Substantial ultrasonic intensity and high ultrasonic vibration amplitudes are required for many processing applications, such as nano-crystallization, nano-emulsification,[40] deagglomeration, extraction, cell disruption, as well as many others. Commonly, a process is first tested on a laboratory scale to prove feasibility and establish some of the required ultrasonic exposure parameters. After this phase is complete, the process is transferred to a pilot (bench) scale for flow-through pre-production optimization and then to an industrial scale for continuous production. During these scale-up steps, it is essential to make sure that all local exposure conditions (ultrasonic amplitude, cavitation intensity, time spent in the active cavitation zone, etc.) stay the same.
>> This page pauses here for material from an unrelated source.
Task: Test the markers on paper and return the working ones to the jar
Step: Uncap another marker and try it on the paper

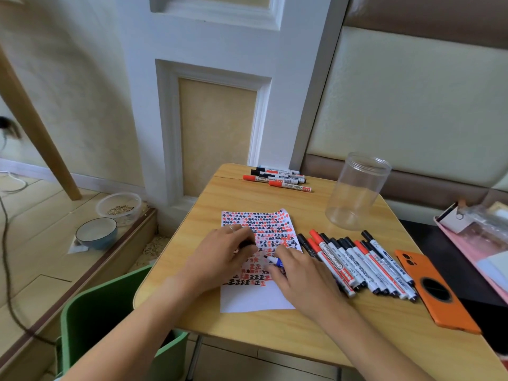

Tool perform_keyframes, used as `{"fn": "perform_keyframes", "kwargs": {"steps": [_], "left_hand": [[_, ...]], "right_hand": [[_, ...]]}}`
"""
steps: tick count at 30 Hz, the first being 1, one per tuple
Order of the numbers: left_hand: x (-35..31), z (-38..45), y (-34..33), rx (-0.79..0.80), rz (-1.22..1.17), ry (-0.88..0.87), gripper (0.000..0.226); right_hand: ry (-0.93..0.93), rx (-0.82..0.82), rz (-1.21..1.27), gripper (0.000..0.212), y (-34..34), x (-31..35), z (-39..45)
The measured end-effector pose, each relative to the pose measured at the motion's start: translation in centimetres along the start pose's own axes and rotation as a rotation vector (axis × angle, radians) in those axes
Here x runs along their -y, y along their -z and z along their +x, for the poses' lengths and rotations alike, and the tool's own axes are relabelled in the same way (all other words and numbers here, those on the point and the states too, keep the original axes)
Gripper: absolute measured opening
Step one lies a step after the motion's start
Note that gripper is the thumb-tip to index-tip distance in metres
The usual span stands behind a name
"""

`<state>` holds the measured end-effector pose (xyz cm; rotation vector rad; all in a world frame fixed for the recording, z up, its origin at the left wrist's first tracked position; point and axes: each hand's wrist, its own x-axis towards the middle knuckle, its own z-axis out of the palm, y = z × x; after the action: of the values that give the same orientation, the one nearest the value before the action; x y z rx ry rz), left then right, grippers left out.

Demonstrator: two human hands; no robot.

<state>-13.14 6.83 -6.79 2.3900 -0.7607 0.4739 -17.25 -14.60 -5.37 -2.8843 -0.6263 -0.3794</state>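
Observation:
A sheet of paper (pixel 255 295) covered with red and black test marks lies in the middle of the wooden table (pixel 275 331). My right hand (pixel 302 273) grips an uncapped marker (pixel 273 260), its tip pointing left over the paper. My left hand (pixel 222 254) rests on the paper and is closed around a dark cap (pixel 246 244). A row of several red and black markers (pixel 360 264) lies to the right of the paper. The clear plastic jar (pixel 354 191) stands empty at the back right.
A second group of markers (pixel 277 178) lies at the table's far edge. An orange phone (pixel 437 291) lies face down at the right. A pink tray (pixel 478 259) sits further right. A green bin (pixel 110 320) stands below the table's left side, with bowls (pixel 96 232) on the floor.

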Motion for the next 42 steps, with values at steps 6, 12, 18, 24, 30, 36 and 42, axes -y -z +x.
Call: {"fn": "perform_keyframes", "kwargs": {"steps": [6, 12, 18, 24, 30, 36, 42], "left_hand": [[0.5, 1.4, -0.9, -0.048, 0.072, 0.133, 0.009], [0.4, 2.6, -2.2, -0.042, 0.148, 0.19, 0.015], [0.3, 2.8, -2.2, 0.006, 0.167, 0.194, 0.021], [0.3, 2.2, -1.3, 0.06, 0.142, 0.21, 0.047], [1.3, 0.3, -0.1, 0.16, 0.308, 0.279, 0.078], [1.8, -0.8, 0.0, 0.267, 0.299, 0.31, 0.076], [1.9, -1.0, 0.1, 0.313, 0.297, 0.311, 0.083]], "right_hand": [[-0.031, -0.01, 0.006, 0.021, -0.3, 0.2, -0.1], [-0.037, -0.015, 0.019, 0.02, -0.2, 0.3, -0.1], [-0.029, -0.017, 0.007, 0.019, -0.5, 0.1, -0.1], [-0.029, 0.006, -0.006, 0.024, -0.3, 0.0, -0.1], [-0.051, -0.074, 0.239, 0.011, 1.4, -0.2, -0.5], [-0.191, -0.187, 0.816, 0.013, 3.0, -0.6, -0.3], [-0.471, -0.096, 1.566, 0.033, 2.4, -0.7, -0.1]]}}
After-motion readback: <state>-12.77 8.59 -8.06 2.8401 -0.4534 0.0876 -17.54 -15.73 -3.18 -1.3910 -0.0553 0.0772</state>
If this condition is met, the quality of the final product remains at the optimized level, while the productivity is increased by a predictable "scale-up factor". The productivity increase results from the fact that laboratory, bench and industrial-scale ultrasonic processor systems incorporate progressively larger ultrasonic horns, able to generate progressively larger high-intensity cavitation zones and, therefore, to process more material per unit of time. This is called "direct scalability". It is important to point out that increasing the power of the ultrasonic processor alone does not result in direct scalability, since it may be (and frequently is) accompanied by a reduction in the ultrasonic amplitude and cavitation intensity. During direct scale-up, all processing conditions must be maintained, while the power rating of the equipment is increased in order to enable the operation of a larger ultrasonic horn.
Ultrasonic cleaners, sometimes mistakenly called supersonic cleaners, are used at frequencies from 20 to 40 kHz for jewellery, lenses and other optical parts, watches, dental instruments, surgical instruments, diving regulators and industrial parts. An ultrasonic cleaner works mostly by energy released from the collapse of millions of microscopic cavitations near the dirty surface. The bubbles made by cavitation collapse forming tiny jets directed at the surface.
Similar to ultrasonic cleaning, biological cells including bacteria can be disintegrated. High power ultrasound produces cavitation that facilitates particle disintegration or reactions. This has uses in biological science for analytical or chemical purposes (sonication and sonoporation) and in killing bacteria in sewage. High power ultrasound can disintegrate corn slurry and enhance liquefaction and saccharification for higher ethanol yield in dry corn milling plants.
Schematic of bench and industrial-scale ultrasonic liquid processors
Warning :
Occupational exposure to ultrasound in excess of 120 dB may lead to hearing loss. Exposure in excess of 155 dB may produce heating effects that are harmful to the human body, and it has been calculated that exposures above 180 dB may lead to death.